### ASSIGNMENT
Using the listing below, work out how many lines carry the word "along", and state nothing but that number.

### INPUT MATERIAL
━━━━

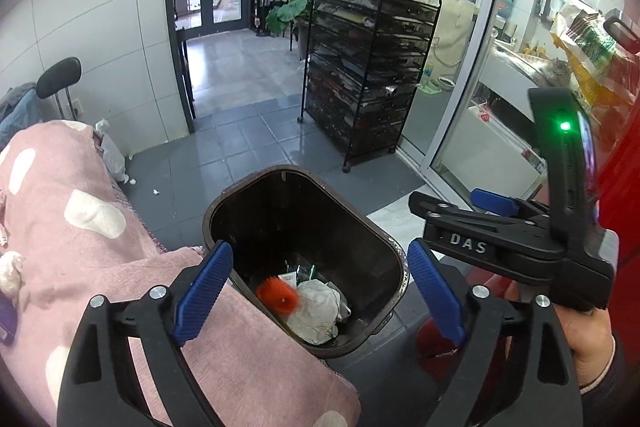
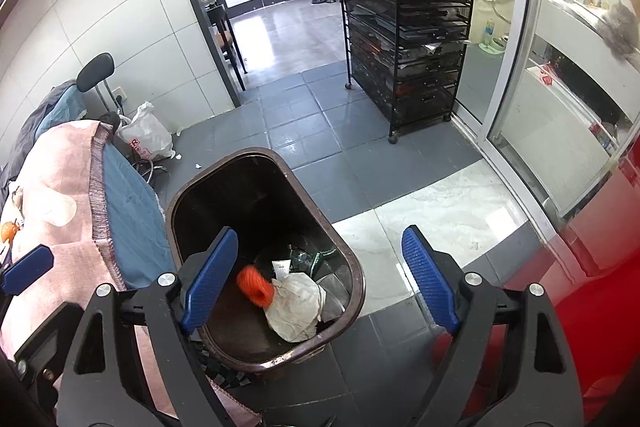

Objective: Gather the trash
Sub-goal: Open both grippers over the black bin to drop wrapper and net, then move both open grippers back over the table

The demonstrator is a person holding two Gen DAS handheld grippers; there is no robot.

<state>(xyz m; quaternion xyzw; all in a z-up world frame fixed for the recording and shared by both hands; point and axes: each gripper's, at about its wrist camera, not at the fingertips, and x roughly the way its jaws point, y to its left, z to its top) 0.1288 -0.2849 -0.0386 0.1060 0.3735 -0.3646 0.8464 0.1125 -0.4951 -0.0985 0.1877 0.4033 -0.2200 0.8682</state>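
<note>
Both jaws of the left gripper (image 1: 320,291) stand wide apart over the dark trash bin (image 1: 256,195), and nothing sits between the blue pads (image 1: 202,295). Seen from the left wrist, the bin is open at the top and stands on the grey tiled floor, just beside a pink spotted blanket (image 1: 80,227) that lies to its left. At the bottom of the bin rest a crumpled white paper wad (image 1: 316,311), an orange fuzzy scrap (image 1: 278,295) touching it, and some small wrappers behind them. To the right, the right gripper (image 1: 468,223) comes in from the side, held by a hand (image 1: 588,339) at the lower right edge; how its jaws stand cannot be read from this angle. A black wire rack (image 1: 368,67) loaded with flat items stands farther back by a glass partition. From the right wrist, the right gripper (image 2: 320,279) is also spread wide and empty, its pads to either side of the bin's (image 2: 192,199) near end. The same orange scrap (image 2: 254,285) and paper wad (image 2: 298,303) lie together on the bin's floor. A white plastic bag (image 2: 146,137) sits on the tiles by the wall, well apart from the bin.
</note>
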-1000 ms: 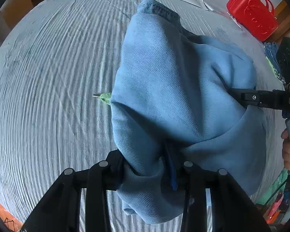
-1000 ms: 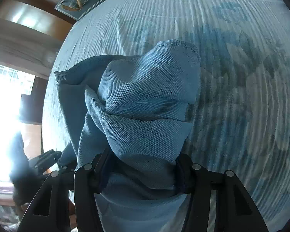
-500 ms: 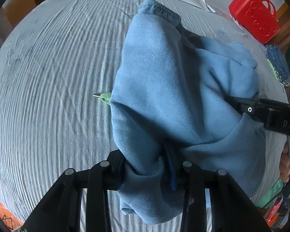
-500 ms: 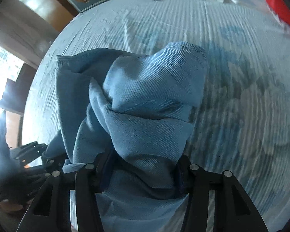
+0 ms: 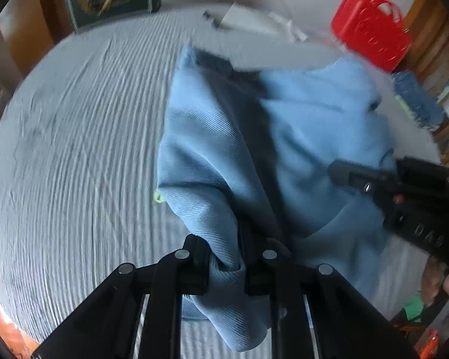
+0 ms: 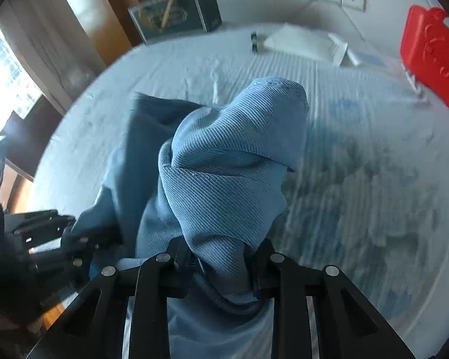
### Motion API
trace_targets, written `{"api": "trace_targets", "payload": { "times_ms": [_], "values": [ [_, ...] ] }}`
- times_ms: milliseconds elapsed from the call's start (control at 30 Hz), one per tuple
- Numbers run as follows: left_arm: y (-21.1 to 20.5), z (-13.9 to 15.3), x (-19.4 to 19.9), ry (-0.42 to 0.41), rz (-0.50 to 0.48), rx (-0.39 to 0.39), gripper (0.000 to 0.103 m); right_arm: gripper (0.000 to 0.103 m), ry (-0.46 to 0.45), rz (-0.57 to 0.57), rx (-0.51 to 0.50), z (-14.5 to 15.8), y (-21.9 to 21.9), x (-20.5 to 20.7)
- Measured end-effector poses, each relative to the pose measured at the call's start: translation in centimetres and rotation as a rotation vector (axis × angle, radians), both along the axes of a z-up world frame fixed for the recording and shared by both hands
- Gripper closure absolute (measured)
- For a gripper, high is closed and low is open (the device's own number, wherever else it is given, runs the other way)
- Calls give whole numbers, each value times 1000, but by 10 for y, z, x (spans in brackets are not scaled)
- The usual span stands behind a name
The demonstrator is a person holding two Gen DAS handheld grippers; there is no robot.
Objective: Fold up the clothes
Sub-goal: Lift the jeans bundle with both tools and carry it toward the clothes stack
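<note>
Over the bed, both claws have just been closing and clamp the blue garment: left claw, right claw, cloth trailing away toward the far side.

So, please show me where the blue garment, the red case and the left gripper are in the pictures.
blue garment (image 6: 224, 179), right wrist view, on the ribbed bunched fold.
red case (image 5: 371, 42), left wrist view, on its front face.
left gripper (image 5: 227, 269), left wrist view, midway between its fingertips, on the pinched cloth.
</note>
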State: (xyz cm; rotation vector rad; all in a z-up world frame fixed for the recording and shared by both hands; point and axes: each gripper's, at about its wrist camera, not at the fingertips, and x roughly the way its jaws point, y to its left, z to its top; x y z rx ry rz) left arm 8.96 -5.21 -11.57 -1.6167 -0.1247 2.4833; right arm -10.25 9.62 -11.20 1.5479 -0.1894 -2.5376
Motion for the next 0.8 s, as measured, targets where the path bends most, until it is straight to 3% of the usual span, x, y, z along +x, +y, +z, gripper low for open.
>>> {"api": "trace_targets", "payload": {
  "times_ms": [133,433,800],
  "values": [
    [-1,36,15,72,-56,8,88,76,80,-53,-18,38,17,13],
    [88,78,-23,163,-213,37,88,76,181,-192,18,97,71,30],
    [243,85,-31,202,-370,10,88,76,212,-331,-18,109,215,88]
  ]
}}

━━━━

### RESPONSE BOX
2